What to work on
The full listing is to be transcribed exactly, with each picture left out.

Collected data
○ ○ ○
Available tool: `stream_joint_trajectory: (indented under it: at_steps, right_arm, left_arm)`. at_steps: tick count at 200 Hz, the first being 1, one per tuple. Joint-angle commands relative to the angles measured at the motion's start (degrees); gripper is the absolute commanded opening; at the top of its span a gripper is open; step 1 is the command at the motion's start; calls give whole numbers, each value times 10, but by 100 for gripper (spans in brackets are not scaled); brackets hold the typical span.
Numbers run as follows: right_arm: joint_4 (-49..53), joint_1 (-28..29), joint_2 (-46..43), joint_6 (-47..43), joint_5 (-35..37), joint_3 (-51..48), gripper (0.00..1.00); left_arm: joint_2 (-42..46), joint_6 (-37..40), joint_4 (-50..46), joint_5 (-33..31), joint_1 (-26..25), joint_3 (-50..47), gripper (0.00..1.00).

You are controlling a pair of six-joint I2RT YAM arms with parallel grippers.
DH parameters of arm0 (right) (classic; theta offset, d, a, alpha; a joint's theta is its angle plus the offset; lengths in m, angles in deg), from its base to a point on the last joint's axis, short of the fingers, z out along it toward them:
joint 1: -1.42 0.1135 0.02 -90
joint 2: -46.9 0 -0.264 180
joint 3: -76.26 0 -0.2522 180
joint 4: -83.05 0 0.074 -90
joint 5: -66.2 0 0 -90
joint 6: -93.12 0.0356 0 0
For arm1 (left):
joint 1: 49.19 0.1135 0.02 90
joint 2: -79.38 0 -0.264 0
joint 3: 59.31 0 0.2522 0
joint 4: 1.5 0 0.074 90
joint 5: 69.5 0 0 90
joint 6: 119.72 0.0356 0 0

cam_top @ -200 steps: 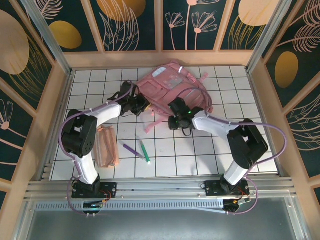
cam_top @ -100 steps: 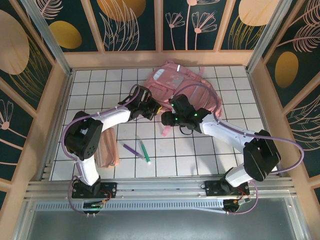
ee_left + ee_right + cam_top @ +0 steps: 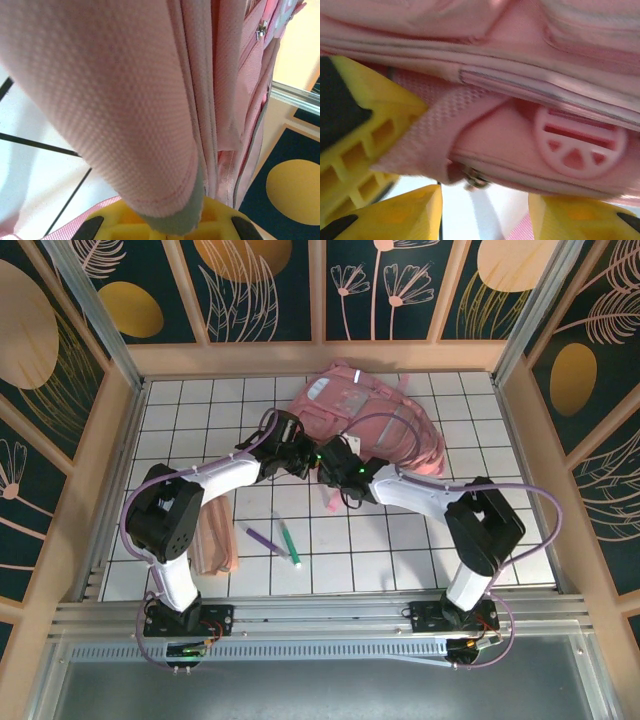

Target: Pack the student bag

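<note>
**Slippage.** The left gripper (image 3: 297, 451) is clenched on a padded fold (image 3: 150, 150) of the student bag (image 3: 370, 405). If that fold is pulled free, the bag will lose its brace and may be dragged across the surface (image 3: 200, 420).

**Missed grasp.** The right gripper (image 3: 485, 210) is seen with its jaws parted and nothing clamped. The zipper pull (image 3: 472, 179) hangs just above the gap, so loose fabric may be pinched in its place.

**Collision.** The two grippers are nearly touching at the bag's near side, so contact between them is possible.

**Condition.** The bag lies by the far edge of the surface, about its middle. It is pink and slumped, and is marked by a silver strip (image 3: 357, 374) and a round patch (image 3: 580, 142).
</note>
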Motion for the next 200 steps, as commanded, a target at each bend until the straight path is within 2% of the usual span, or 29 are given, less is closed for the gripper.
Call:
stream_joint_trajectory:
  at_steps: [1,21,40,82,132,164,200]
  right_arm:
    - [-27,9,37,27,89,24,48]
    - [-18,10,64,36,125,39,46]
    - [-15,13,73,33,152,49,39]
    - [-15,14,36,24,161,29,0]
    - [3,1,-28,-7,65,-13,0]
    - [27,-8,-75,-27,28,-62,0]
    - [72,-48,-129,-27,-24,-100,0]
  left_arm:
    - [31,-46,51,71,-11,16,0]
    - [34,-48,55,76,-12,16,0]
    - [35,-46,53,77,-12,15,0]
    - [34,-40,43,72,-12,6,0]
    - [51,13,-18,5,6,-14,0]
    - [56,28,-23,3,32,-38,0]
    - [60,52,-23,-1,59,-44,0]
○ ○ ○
Written solution
Available tool: `stream_joint_trajectory: (indented under it: at_steps, right_arm, left_arm)`. at_steps: tick count at 200 Hz, the first being 1, one per tuple. Joint-angle commands relative to the angles measured at the motion's start (degrees); gripper is the absolute commanded opening; at the top of its span a gripper is open; step 1 is the command at the motion's start; calls give whole numbers, each value times 10, but by 100 for gripper (spans in brackets are not scaled); brackets hold the typical span.
Numbers run as follows: right_arm: joint_4 (-49..53), joint_1 (-28..29), joint_2 (-46..43), joint_6 (-47..43), joint_5 (-35..37), joint_3 (-51..48), gripper (0.00..1.00); left_arm: joint_2 (-42..46), joint_6 (-37..40), joint_4 (-50..46), joint_5 (-33..31), joint_1 (-26..25), joint_3 (-50..47), gripper (0.00..1.00).

You are controlling a pair of six-joint I2RT YAM arms with parallel grippers.
DH parameters of arm0 (right) (classic; theta offset, d, a, alpha; a joint's theta is its angle plus the offset; lengths in m, angles in deg), from its base to a point on the last joint's axis, short of the fingers, z out along it toward them:
joint 1: -1.42 0.1135 0.02 -90
joint 2: -46.9 0 -0.264 180
joint 3: -76.26 0 -0.2522 180
joint 4: -83.05 0 0.074 -90
joint 5: -66.2 0 0 -90
joint 6: -93.12 0.0356 0 0
For arm1 (left):
joint 1: 49.19 0.1135 0.02 90
joint 2: -79.38 0 -0.264 0
joint 3: 59.31 0 0.2522 0
joint 4: 1.5 0 0.074 90
joint 5: 69.5 0 0 90
joint 6: 119.72 0.0356 0 0

cam_top @ -200 steps: 
cam_top @ -100 steps: 
ee_left + ee_right + cam_top @ +0 steps: 

Target: Pack the student bag

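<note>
**Slippage.** The left gripper (image 3: 297, 451) is clenched on a padded fold (image 3: 150, 150) of the student bag (image 3: 370, 405). If that fold is pulled free, the bag will lose its brace and may be dragged across the surface (image 3: 200, 420).

**Missed grasp.** The right gripper (image 3: 485, 210) is seen with its jaws parted and nothing clamped. The zipper pull (image 3: 472, 179) hangs just above the gap, so loose fabric may be pinched in its place.

**Collision.** The two grippers are nearly touching at the bag's near side, so contact between them is possible.

**Condition.** The bag lies by the far edge of the surface, about its middle. It is pink and slumped, and is marked by a silver strip (image 3: 357, 374) and a round patch (image 3: 580, 142).
</note>
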Motion for the next 200 steps, as commanded, a target at each bend until the straight path is within 2% of the usual span, or 29 are given, less is closed for the gripper.
Call:
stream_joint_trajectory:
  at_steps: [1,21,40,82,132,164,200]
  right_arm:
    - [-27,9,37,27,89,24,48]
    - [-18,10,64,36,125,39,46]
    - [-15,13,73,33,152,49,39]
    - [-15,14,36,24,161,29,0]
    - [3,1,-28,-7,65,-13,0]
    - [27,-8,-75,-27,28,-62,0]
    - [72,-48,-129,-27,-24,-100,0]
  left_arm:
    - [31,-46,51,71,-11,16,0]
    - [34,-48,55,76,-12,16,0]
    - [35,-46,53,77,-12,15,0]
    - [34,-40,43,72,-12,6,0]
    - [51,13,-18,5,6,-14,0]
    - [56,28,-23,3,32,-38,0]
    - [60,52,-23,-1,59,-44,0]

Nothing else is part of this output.